Sunday, March 2, 2014

Solitude is Normal.

I think it's incredibly cliché to feel afraid to be alone.  But here I am, living the night terror.  On Wednesday afternoon, I'm counting down the hours to Freedom Friday.  By Friday at noon, I feel like I'm staring down the barrel of a 48-hour shotgun.

This is not to say that I'm completely without activity or social engagement most weekends.  To say that would be lying.  I've generally got SOMETHING to do or SOMEWHERE to go.  But when I've got a stretch of several hours that I'm not spending in the company of others, I start to hyperventilate a little.

I'm really uncomfortable in my own company.  And that's a problem.

It's a problem because it suggests I'm using the fullness of my social calendar as a means of determining my self-worth.  On its face this makes some sense; if other people want to spend time with me, I must be pretty awesome.  But most people (normal people) actually want to be alone some of the time.  That means that sometimes they're not going to want to spend time with me.  And it doesn't actually mean they think I'm not awesome.  It just means they need some time to themselves.  Deep, in the centre of my mind (where the rational thought comes from), I know I'm setting myself up for failure in the feel-good department if I use the number of hours I'm not alone as a barometer for my personal awesomeness.

I'm quite sure I'm also using social interaction as a way of distracting myself from my grief.  This also makes some sense.  Reminding myself that I have a lot of cool shit going on in my life, beyond the relationship I was in, has definitely been very helpful in shooting some happiness into my emotional milieu to make the sadness a lot more manageable.  On the other hand, it's nobody's responsibility but mine to manage my sadness.  And if everyone else out there can manage the shitty stuff in their lives without a CONSTANT source of distraction, then perhaps I should be trying to work on that too.

Furthermore, sometimes I actually NEED to be alone.  I'm loathe to admit this to myself, but occasionally, my social calendar becomes so jam-packed that I start to freak out a little.  Like, I start to panic that I'm going to disappoint someone that I didn't make it to their event, or that I didn't have time to make sure I had clean socks and underwear to wear to their event because I was stacking my commitments so tightly.  I probably become a little withdrawn and even kind of cranky.  And then people definitely won't think I'm awesome.  Certainly, I don't think I'm awesome if I'm withdrawn and cranky (which is probably more important).

So obviously, I'm not saying that I'm putting an indefinite moratorium on social interaction beyond work.  That would be silly.  But I am saying that I probably need to be a little more comfortable with myself BY MYSELF if I want my mental health maintain a head-above-water position.

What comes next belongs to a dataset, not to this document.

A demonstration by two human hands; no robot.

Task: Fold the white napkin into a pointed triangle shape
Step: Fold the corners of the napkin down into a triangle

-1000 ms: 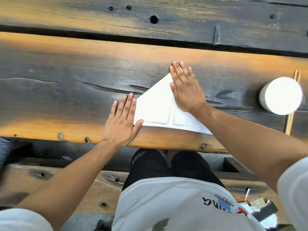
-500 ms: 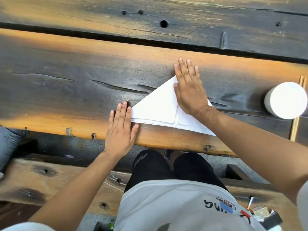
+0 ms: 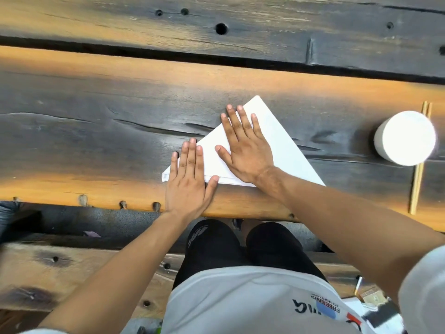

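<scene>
The white napkin (image 3: 280,141) lies flat on the dark wooden table (image 3: 96,131) as a triangle, its point aimed away from me. My left hand (image 3: 190,182) lies flat with straight fingers over the napkin's near left corner, the thumb along its near edge. My right hand (image 3: 245,148) presses flat on the napkin's left half, fingers spread toward the slanted left edge. The right half of the napkin is uncovered.
A white cylinder (image 3: 405,138) stands at the right of the table, with a pair of wooden chopsticks (image 3: 419,165) lying beside and partly under it. The table's near edge (image 3: 240,208) runs just below the napkin. My knees and a wooden bench are underneath.
My right hand slid from the napkin's middle to its left half, uncovering the right side and the point. My left hand moved onto the near left corner.
</scene>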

Which begs the question: If I'm not freaking out about having hours to spend with myself, what should I be doing with that time?  I've made a list of things that I'm doing in my alone time that are making me feel good.  So far, I'm trying to read more.  I buy books almost compulsively, but then don't have time to read them.  I'm trying to set that time aside now. 
I'm also trying to find ways to surround myself with positive affirmation and reminders of what makes me happy.  I'm working on my wall of awesome friends and memories:
 

















And I'm working on this art project (work in progress).

 

 
And then there's the never-ending knitting pile.  I think it's a good thing to make it a goal to, one day, see the surface of this table.


But sometimes I'm stuck with hours and hours of me and eventually I'm going to run out of knitting (or, more likely, will develop carpal tunnel).  What else could I be doing to make the me time more comfortable?  Suggestions from helpful introverts welcome.


1 comment:

  1. I suggest exactly what you are doing, especially art. It's the best way to get feelings out and maybe you'll learn something about yourself. Go buy some canvases and paints.

    Buy a book on meditation. Try that out.

    Go to the gym, This is a form of meditation and also a way too feel good about yourself. Win win.

    Reconnect with people who make you feel good about yourself.

    And of course you need to love yourself. Once you've figured out how to do that, you're set for life.